E que outras dúvidas identificam na implementação de um certificado de vacinação?

CC: Há questões práticas para as quais é necessário dar uma solução. Por exemplo, imagine que toma a vacina da AstraZeneca e, como tal, recebe um certificado que atesta que pode viajar. Mas se quiser viajar para a África do Sul – país que não reconhece a vacina da AstraZeneca para combater a variante dominante que circula no território – o que acontece? Pode entrar naquele país ou não?

 

JS: Mesmo dentro da União Europeia, surgem outras dúvidas. Um cidadão para circular sem restrições dentro da UE vai ter de ter uma das vacinas autorizadas pelas autoridades europeias. Mas se formos ler o comunicado da Comissão Europeia sobre a proposta de criação do Certificado Digital Covid-19, vemos que os países da União Europeia poderão aceitar a entrada de viajantes com outras vacinas que ainda não estão aprovadas pelas autoridades, como é o caso das vacinas chinesas e da vacina russa. Será coerente? Tudo isto mostra como este é um processo que ainda está em construção.

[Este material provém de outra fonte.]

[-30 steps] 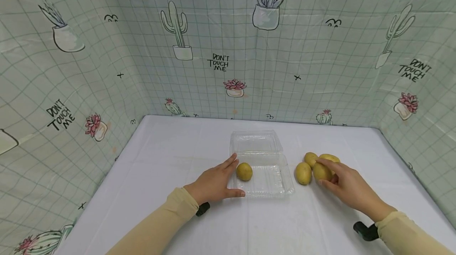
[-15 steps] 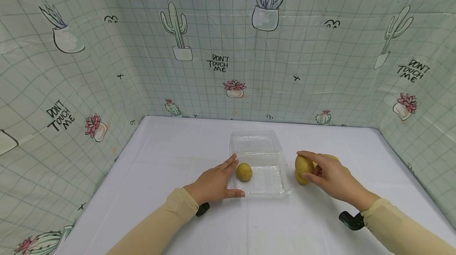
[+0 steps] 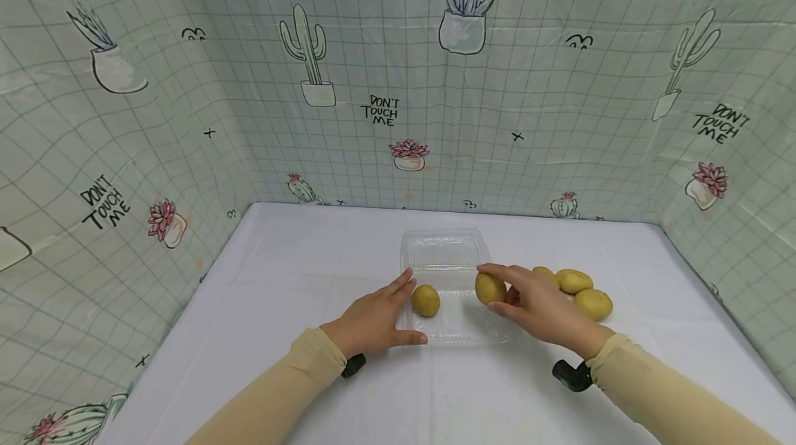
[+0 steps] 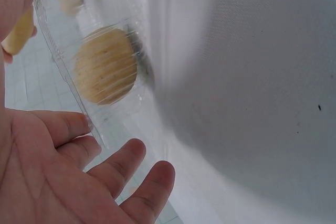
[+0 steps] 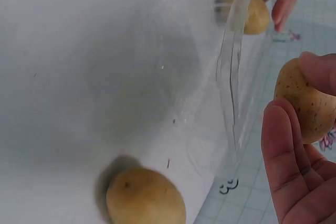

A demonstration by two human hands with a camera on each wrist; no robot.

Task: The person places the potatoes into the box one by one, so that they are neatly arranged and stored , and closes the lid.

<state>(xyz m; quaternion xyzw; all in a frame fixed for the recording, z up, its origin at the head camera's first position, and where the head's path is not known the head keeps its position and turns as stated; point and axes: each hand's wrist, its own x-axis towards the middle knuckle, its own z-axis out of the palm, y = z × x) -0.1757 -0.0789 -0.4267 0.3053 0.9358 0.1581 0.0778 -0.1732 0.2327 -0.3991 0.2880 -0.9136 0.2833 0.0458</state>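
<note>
1. Table [image 3: 311, 244]: white cloth cover with faint fold lines, soft shadows around your hands. Your wrist views pick up small dark specks on it.
2. Fabric backdrop [image 3: 460, 99]: encloses your table at the far side and both flanks. Pale grey-green, thin grid, printed cacti, pink succulents, "DON'T TOUCH ME" lettering. Side panels rippled.
3. Clear container [image 3: 460, 320]: thin ribbed plastic, lid [image 3: 448, 248] folded back toward the backdrop.
4. Held potato [image 3: 490, 289]: yellow-brown, rounded oval, brown speckles on the skin in your right wrist view. You have it raised over the container's right part.
5. Your right hand [image 3: 537, 303]: pinching that potato between thumb and fingers.
6. Your left hand [image 3: 376, 314]: fingers straight, thumb spread wide, at the container's left edge.
7. Boxed potato [image 3: 425, 300]: inside the container near your left hand. Reads nearly round from above; plastic ribs stripe it in your left wrist view.
8. Loose potatoes [image 3: 574, 281]: three visible on the table, right of the container, smooth and yellow, one partly behind your right hand.
</note>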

Apesar das dúvidas que subsistem sobre estes certificados, consideram que este documento vai passar a fazer parte do nosso dia a dia?

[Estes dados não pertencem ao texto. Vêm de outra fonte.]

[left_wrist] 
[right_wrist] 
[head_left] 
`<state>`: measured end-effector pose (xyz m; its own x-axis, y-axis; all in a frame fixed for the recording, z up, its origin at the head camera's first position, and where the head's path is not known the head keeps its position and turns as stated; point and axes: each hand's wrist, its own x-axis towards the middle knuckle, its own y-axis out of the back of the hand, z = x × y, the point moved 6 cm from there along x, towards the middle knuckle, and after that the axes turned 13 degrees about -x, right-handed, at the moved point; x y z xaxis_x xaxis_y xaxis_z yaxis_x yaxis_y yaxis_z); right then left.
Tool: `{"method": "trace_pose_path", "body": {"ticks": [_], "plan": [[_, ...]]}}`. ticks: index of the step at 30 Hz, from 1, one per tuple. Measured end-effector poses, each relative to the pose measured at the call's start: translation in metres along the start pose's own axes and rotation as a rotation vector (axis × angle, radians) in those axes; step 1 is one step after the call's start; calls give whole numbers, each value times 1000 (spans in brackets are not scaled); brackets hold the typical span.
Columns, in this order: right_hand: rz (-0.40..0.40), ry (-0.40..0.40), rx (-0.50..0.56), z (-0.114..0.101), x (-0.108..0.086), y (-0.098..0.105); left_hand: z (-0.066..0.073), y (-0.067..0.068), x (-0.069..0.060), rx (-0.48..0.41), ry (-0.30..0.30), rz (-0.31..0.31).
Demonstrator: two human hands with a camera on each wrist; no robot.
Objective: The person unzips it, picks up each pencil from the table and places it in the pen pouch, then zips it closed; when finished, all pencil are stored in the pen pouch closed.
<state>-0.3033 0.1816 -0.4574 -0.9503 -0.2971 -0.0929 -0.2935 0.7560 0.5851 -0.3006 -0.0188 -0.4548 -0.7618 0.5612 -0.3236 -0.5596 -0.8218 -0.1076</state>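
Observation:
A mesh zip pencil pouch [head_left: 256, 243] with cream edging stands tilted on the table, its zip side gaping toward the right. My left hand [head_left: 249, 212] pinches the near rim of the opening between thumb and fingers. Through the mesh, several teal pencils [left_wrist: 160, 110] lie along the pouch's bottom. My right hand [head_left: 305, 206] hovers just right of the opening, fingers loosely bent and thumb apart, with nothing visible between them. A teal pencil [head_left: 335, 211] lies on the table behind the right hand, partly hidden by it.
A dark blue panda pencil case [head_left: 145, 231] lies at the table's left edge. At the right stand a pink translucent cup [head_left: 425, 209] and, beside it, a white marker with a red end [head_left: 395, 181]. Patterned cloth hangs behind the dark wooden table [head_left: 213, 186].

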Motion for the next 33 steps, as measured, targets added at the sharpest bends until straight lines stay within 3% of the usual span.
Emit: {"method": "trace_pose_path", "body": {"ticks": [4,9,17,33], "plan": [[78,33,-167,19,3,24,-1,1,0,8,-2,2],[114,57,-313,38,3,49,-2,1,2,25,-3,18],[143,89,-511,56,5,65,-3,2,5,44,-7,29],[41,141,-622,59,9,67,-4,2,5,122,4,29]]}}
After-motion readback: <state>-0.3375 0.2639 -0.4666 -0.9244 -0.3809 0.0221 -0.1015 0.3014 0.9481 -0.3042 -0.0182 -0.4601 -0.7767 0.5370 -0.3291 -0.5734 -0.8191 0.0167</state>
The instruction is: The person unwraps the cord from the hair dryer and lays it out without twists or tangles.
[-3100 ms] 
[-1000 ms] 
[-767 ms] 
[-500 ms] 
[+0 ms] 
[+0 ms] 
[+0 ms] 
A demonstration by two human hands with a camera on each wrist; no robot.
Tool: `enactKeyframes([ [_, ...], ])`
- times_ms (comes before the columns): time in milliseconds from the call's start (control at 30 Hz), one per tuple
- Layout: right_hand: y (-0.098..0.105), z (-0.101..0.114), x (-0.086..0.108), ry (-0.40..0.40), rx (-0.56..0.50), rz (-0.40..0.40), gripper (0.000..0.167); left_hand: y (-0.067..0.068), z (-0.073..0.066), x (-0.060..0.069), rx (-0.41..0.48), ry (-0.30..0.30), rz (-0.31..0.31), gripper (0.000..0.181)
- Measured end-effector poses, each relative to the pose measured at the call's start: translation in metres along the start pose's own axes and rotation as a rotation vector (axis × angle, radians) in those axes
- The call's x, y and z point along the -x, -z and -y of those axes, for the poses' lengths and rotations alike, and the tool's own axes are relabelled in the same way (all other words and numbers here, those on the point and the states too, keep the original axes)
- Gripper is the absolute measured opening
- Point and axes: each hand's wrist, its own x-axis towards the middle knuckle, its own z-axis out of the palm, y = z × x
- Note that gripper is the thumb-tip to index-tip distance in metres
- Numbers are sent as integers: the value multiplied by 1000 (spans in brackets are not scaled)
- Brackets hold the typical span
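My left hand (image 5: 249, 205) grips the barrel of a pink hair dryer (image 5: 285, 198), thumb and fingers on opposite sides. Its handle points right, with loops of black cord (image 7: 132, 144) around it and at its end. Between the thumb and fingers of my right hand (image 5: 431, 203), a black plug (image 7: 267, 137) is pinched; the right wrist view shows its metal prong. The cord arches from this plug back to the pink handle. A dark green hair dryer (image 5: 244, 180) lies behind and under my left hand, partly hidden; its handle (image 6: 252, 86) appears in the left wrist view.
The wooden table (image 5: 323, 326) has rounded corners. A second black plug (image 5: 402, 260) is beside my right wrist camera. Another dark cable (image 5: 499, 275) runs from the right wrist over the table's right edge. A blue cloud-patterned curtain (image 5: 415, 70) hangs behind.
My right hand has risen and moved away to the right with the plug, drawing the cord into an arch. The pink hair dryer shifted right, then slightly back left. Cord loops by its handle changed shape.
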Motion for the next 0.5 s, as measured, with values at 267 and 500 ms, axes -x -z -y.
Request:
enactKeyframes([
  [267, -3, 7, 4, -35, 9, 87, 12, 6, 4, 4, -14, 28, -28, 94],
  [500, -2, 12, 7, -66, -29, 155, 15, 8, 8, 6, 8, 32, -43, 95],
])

CC: Sim, vai passar a fazer parte da rotina e acredito que será por muitos anos.

 

JS: Concordo e acredito que o setor privado vai tomar a dianteira neste tema, mesmo antes dos Governos. Porque já hoje temos algumas empresas privadas, nomeadamente transportadoras aéreas e operadores de navios de cruzeiro, que exigem o certificado de vacinação.

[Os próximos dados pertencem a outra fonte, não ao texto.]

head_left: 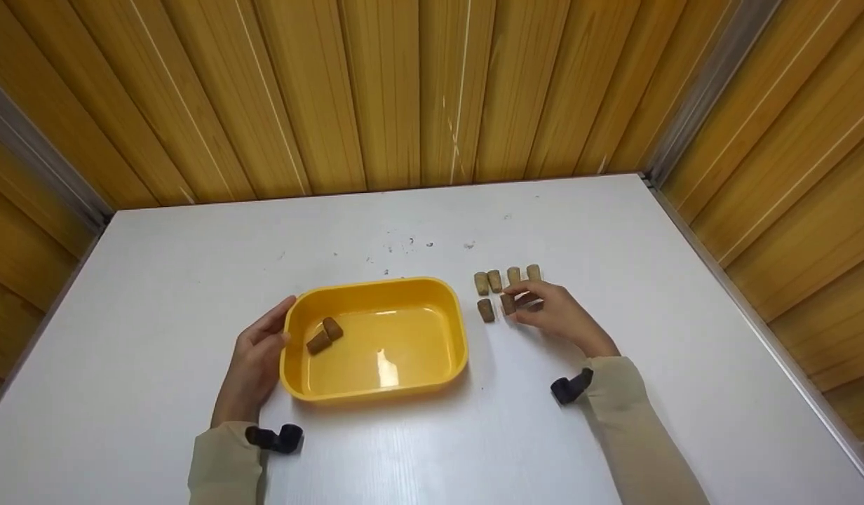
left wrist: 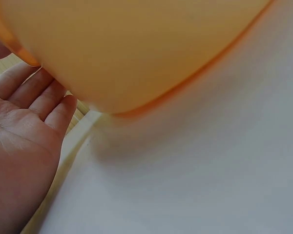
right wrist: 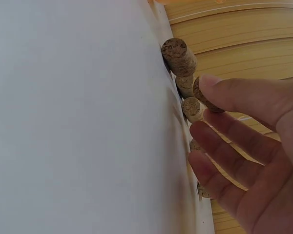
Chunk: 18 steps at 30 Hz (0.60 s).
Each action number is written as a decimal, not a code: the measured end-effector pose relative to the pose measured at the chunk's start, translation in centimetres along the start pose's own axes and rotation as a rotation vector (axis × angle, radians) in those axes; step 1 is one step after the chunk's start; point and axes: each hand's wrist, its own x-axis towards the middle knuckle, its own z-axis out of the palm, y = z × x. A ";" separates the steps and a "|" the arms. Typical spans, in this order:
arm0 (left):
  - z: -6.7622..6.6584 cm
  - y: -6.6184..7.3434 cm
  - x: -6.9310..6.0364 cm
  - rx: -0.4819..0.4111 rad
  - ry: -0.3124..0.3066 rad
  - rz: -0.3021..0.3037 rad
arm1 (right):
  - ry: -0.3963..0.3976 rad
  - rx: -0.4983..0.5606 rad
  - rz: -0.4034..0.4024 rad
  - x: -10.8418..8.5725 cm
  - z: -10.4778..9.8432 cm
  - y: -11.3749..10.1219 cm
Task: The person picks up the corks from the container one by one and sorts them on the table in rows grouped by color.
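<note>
A yellow plastic tub (head_left: 404,337) stands on the white table, with two dark cork stoppers (head_left: 319,342) lying inside near its left wall. My left hand (head_left: 253,361) holds the tub's left rim, the thumb at the edge and the fingers along the outer wall. To the right of the tub, my right hand (head_left: 562,315) pinches a brown cork stopper (right wrist: 208,96) between thumb and forefinger; its other fingers are spread loosely. Another dark cork (head_left: 486,311) stands just left of this hand. Several lighter corks (head_left: 481,283) form a row behind, partly covered by the fingers.
Wood-patterned panels (head_left: 390,98) rise behind the white table (head_left: 376,463) and on both sides. A black wrist camera (head_left: 571,387) sits at the right cuff, another (head_left: 276,438) at the left. Small dark marks dot the tabletop behind the tub.
</note>
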 end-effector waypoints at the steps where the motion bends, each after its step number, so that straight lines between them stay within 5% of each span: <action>1: 0.0 0.0 0.0 0.000 -0.001 -0.002 | -0.001 0.000 0.014 0.0 0.0 0.0; 18: 0.0 0.1 -0.1 -0.046 0.005 -0.008 | 0.012 -0.049 0.126 0.4 0.5 0.4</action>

E que lições podemos retirar do passado? Esta é a primeira epidemia em que se implementam certificados de vacinação?

JS: Sim, mas o certificado de vacinação não é uma medida compulsiva nova. Recordo que no passado, em muitos países, Portugal incluído, se uma criança queria entrar numa escola pública tinha de mostrar o seu certificado/boletim de vacinação, em nome da proteção da saúde pública. Foi assim que conseguimos praticamente eliminar a difteria e a tosse convulsa, entre outras doenças, salvando a vida a milhões de pessoas.

Fotografia por Ana Catarina Alves/IHMT

Como vai funcionar o Certificado Digital Covid-19 da UE?
  • O Certificado Digital Covid-19 da UE resulta de uma proposta da Comissão Europeia para facilitar a livre circulação segura dos cidadãos da União Europeia no atual contexto de pandemia. O certificado será a prova de que uma pessoa: foi vacinada contra a Covid-19; ou fez um teste com resultado negativo; ou foi infetado com o SARS-CoV-2, mas está recuperado (tendo adquirido algum tipo de imunidade).

 

  • Terá as seguintes características principais:
    – Atribuído em formato digital e/ou papel.
    – Inclui código QR.
    – Redigido na língua nacional e em inglês.
    – Gratuito.
    – Válido em todos os países da UE.
  • O Certificado Digital Covid-19 vai entrar formalmente em vigor nos 27 Estados-Membros a 1 de julho de 2021. Em Portugal, os primeiros certificados começaram a ser emitidos a 16 de junho e podem ser consultados no portal do SNS.

 

  • O Certificado vai conter apenas informações consideradas essenciais, tais como nome, data de nascimento, Estado-Membro emissor e um identificador único do certificado. Além disso, o documento conterá as seguintes informações, consoante a natureza do certificado:
    – Para um certificado de vacinação: nome e fabricante da vacina, número de doses, data de vacinação.
    – Para um certificado de teste: tipo de teste, data e hora do teste, centro de testes e resultado.
    – Para um certificado de recuperação: data do resultado positivo, emissor do certificado, data de emissão, data de validade.